Angelou gasped and looked at the palms of her hands, then the other side, and back to her palms. “But, I don’t have any powers, grandma.” The girl’s saddened face pained her grandmother, and she placed her wrinkled hand in the hands of her granddaughter.




 This allows the reader to understand the child better. I admire this scene. The naivety and exploration are depicted well. She wants to find out if she can do magic. You can shorten this down a bit. Try to emphasize on the ‘any’ by italicizing the word.


*Ex. 
*
“Angelou gasped, looking at both sides of her hands, her saddened face pained her grandmother. 

“But, I don’t have _any _powers, grandma.” 

Her grandmother placed her wrinkled hand into her granddaughter’s hands.


 See how that flows? Beautiful. The same message but stronger.








 Originally Posted by *godofwine* 

 
“Your mother wanted to be like everyone else. She was bothered by her ability and so never used it, never perfected it, and never wanted it to passed on to her child…that would be you. But for that last part she was powerless to stop, you hear?”




This is a lot of information for a young child realizing her own potential. Poor kid. At this point, she wants to know what belief has to do with magic. She wants to know why she isn’t believing enough to see instant results. Try to refine this message.


*Ex.*


“She never used her ability, never perfected it, and never wanted her children to use it either. That would be you, child.” 








 Originally Posted by *godofwine* 

 
“You are special, child. Always have been. As a babe you used to knock your bottle to the floor and *spirit *it back in front of you before it touched the ground.
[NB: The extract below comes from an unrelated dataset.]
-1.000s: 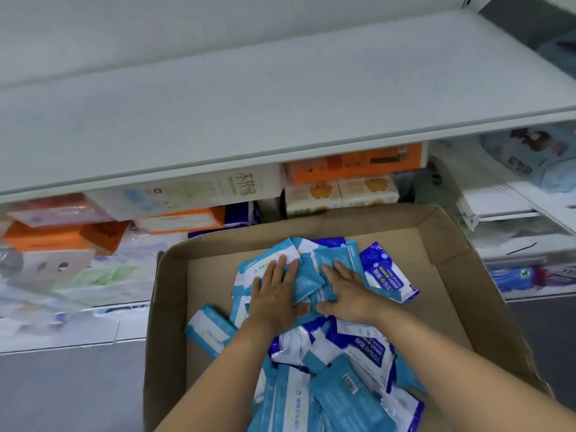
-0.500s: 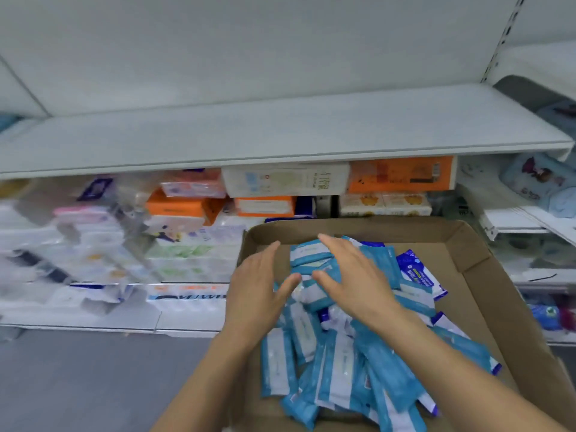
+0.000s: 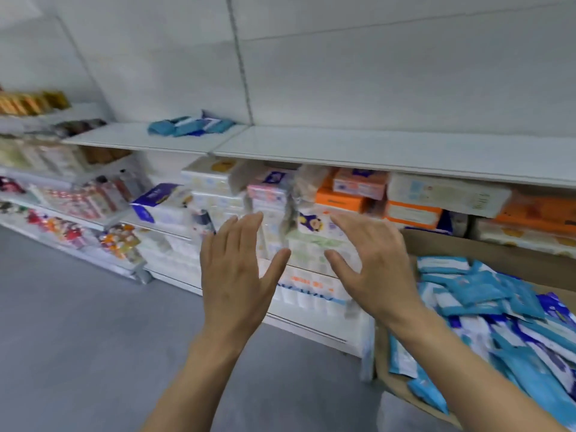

 That’s an interesting concept, *to spirit *something. I would have used, ‘*levitate*.’


You created a heartfelt ending. I enjoyed this piece. The family bond was natural. The story depicted was intended for all ages. This has a lot of potential to be something greater. That’s all in your hands. Thanks for sharing.


*Author: Anonymous(e) *
*Story: Side Effects*
*SPaG: 4*
*Tone / Voice: 3.6*
*Effect: 5*
*Overall: 12.6*


 Instantly, the title says, “Prescriptions.” I am intrigued to see what it’s about. 
 I’ll admit. The names are unique. That’s interesting.








 Originally Posted by *anonymous* 

 
Tricks yawned as she joined the others. Dash nodded in greeting and stuffed more corn into his mouth.




 Yawn-ed. Nodd-ed. Greet-ing. Stuff-ed. See how ‘greeting’ used as a noun vs. a verb was confusing. Now, I understand. Instead of ‘nodded in greeting,’ which isn’t normally expressed like that, try, “Dash, stuffed more corn into his mouth, greeted Tricks.” I am not sure why Tricks yawned. Is this event boring? 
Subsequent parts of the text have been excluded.